## Exercise instructions:
Extract all lines that hold "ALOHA" from the records below.
Records for the task: Begin
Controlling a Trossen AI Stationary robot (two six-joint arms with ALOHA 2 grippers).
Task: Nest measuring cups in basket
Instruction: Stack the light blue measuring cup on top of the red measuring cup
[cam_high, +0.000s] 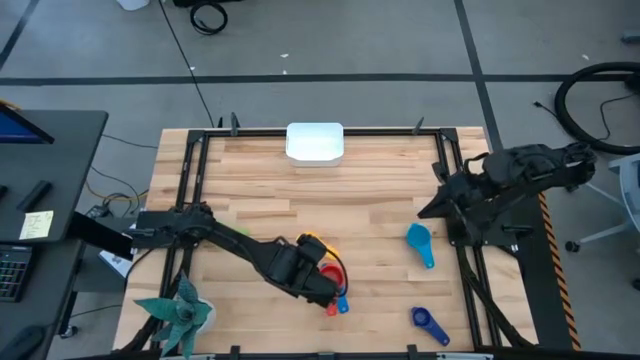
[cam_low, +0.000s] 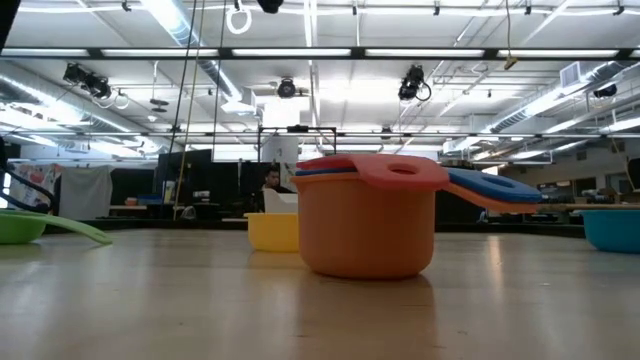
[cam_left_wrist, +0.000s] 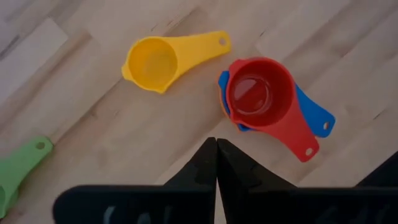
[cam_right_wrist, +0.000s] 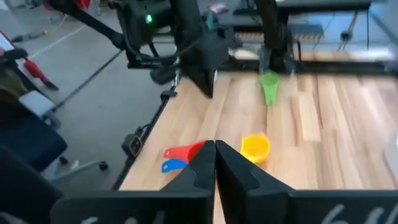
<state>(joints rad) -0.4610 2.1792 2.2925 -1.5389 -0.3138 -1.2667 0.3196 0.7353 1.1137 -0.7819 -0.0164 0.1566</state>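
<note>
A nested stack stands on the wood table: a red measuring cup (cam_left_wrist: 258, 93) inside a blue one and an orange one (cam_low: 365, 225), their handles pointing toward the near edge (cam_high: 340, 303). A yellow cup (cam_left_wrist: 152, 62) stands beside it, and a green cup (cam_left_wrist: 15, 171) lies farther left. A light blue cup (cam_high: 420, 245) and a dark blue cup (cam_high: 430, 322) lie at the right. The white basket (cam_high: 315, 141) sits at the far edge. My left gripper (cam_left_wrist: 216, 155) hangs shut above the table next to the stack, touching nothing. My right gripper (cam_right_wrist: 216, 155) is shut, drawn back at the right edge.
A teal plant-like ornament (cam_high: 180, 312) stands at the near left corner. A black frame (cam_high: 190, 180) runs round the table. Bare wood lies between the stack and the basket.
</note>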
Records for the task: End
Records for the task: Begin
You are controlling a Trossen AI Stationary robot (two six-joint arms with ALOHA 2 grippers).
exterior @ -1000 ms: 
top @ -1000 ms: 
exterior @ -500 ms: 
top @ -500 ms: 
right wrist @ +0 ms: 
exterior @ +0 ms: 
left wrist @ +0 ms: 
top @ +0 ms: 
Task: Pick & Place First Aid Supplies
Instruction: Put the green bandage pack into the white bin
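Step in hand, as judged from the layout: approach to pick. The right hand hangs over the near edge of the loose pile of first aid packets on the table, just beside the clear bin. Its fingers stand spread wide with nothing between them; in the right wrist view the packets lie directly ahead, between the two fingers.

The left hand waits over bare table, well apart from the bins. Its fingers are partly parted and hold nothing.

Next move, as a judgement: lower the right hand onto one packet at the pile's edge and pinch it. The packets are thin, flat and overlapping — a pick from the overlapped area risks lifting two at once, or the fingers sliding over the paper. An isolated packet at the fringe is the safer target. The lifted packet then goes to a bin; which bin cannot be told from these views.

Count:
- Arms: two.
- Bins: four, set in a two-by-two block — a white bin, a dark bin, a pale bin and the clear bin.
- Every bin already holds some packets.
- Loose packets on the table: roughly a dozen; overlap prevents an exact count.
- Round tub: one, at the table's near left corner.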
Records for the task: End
## Result:
Controlling a Trossen AI Stationary robot (two six-joint arms with ALOHA 2 grippers).
You are controlling a Trossen AI Stationary robot (two six-joint arms with ALOHA 2 grippers).

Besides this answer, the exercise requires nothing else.